The majority of food ingredients behave oddly in front of the lens. It is quite common to use “props” (wooden or plastic models that imitate food) for commercial shots or find crazy substitutes that would look the same in the final result (shaving cream instead of milk cream, for example).This is one of my favourite images (left) created with the students at LSP. It is inspired by photographers who work with food in a completely different way. I used to do a “surrealist” theme image with food so that this hopefully opens up people’s eyes to photography and what else is out there.
We used an infinite curve in the background. We set up two lights at 45 degrees angle with large soft boxes, as we wanted a soft even light. The reflections can been seen in the glass lid.
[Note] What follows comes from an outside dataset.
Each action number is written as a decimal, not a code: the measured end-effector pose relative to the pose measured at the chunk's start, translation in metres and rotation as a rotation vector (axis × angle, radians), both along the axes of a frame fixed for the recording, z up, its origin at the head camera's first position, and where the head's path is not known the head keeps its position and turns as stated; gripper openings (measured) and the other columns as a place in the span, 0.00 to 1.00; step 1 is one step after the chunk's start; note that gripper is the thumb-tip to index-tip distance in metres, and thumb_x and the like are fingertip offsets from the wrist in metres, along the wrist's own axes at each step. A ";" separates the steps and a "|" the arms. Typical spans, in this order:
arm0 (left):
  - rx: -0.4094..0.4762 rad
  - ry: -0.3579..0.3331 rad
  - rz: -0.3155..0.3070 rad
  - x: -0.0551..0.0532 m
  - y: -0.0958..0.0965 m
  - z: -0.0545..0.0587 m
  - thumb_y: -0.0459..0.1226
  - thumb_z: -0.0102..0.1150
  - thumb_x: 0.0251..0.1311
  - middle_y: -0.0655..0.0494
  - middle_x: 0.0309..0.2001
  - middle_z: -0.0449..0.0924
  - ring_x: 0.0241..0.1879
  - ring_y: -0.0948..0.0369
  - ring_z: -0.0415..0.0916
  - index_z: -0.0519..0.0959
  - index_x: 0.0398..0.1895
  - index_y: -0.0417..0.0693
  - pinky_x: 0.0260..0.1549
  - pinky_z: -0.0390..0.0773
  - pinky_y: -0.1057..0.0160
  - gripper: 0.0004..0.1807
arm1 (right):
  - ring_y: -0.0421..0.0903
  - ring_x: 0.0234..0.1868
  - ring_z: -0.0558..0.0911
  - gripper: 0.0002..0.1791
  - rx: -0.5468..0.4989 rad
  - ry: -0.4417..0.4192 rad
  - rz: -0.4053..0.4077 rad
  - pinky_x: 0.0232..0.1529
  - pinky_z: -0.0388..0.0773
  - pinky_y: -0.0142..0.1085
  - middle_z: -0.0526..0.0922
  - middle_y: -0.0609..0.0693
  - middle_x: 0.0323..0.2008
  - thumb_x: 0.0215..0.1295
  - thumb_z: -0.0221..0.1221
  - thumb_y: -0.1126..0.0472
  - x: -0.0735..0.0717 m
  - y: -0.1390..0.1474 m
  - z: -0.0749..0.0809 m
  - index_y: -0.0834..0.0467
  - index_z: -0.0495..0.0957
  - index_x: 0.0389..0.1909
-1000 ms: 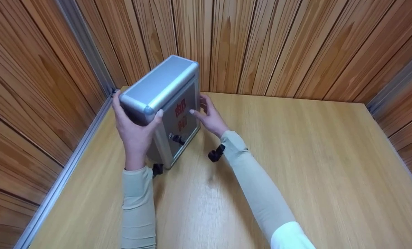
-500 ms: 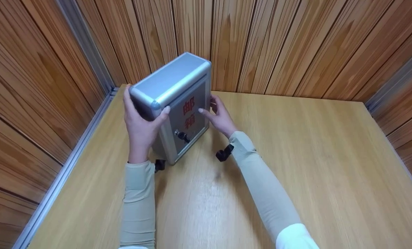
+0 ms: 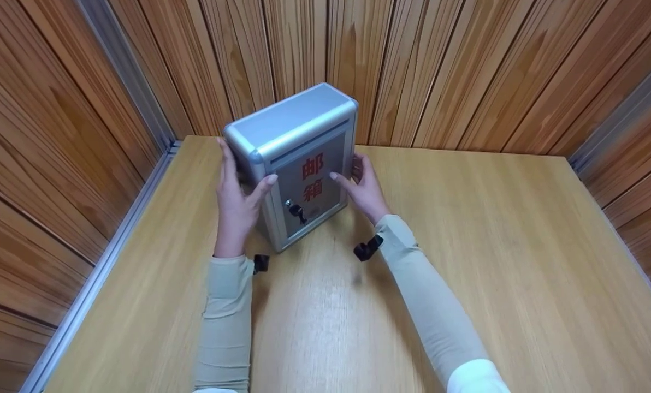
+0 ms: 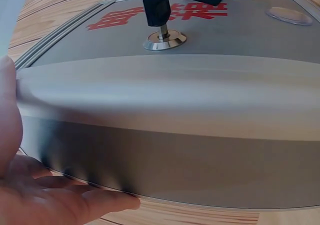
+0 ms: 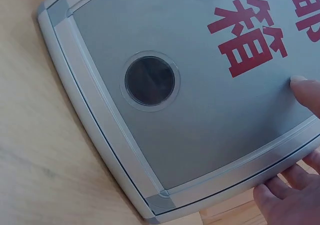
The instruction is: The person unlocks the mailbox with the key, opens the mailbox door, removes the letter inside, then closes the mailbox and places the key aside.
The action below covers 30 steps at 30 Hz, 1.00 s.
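A silver metal mailbox (image 3: 290,174) with red characters on its front door stands upright on the table, turned at an angle. Black-headed keys (image 3: 297,211) hang from the lock on its door. My left hand (image 3: 237,204) grips the left side, thumb on the front edge; in the left wrist view its fingers (image 4: 95,200) reach round the back edge. On the other side my right hand (image 3: 368,191) holds the box, its thumb pressing the door beside the characters and its fingers round the right edge. A round window (image 5: 150,80) shows low on the door in the right wrist view.
The wooden table (image 3: 495,262) runs far to the right of the box. Behind it rises a wood-plank wall (image 3: 413,71), close to the mailbox. A metal rail (image 3: 112,256) edges the table along the left wall.
Both hands have shifted the mailbox to the right and turned it so its door faces further toward me. The grip of each hand stays the same.
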<state>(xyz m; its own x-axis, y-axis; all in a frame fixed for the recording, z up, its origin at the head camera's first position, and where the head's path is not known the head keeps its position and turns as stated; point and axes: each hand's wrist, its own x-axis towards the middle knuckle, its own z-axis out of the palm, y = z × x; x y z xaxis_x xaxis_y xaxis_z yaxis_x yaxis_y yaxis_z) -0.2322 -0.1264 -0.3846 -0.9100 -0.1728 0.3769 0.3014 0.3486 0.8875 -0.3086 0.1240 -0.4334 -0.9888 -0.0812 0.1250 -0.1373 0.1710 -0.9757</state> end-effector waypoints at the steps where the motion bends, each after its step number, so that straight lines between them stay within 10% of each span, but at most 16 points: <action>1: 0.007 0.002 -0.009 -0.001 0.001 0.000 0.57 0.64 0.53 0.61 0.75 0.30 0.73 0.56 0.37 0.29 0.74 0.67 0.65 0.56 0.51 0.59 | 0.46 0.68 0.61 0.42 0.000 -0.002 -0.007 0.66 0.58 0.37 0.61 0.49 0.68 0.56 0.66 0.45 0.001 0.001 0.000 0.49 0.56 0.68; 16: -0.016 -0.052 -0.054 -0.018 0.024 0.002 0.64 0.58 0.51 0.64 0.75 0.40 0.71 0.59 0.46 0.36 0.75 0.68 0.61 0.63 0.55 0.54 | 0.51 0.66 0.64 0.45 0.059 -0.006 -0.087 0.64 0.62 0.44 0.61 0.50 0.67 0.54 0.67 0.43 0.009 0.037 0.007 0.45 0.55 0.69; 30: 0.038 -0.036 -0.242 -0.050 0.038 -0.008 0.55 0.62 0.55 0.58 0.73 0.48 0.71 0.59 0.47 0.48 0.75 0.63 0.61 0.63 0.59 0.48 | 0.51 0.66 0.64 0.46 0.147 -0.022 -0.214 0.62 0.64 0.44 0.60 0.53 0.68 0.56 0.66 0.44 0.024 0.066 0.008 0.53 0.54 0.71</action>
The orange segments were chosen so they “pop out” from the blue background.
We decided to use the napkin on the ‘waiter’s hand in order to give an extra colour and sense of depth. Everyone agreed that the story of the image did not make sense without it. The angle of the camera was decided to be pretty straight with 1/125th of a second, deep aperture of f/11 and ISO 100, so we would have little grain. This was taken with a macro 100mm lens.”
“It took a while to have all the fingers looking exactly parted and we tethered the camera to Lightroom so we could change minor movements.”Post processing can also be an important step for the final look. Image editing software like Photoshop or Lightroom are used to enhance or correct minor details.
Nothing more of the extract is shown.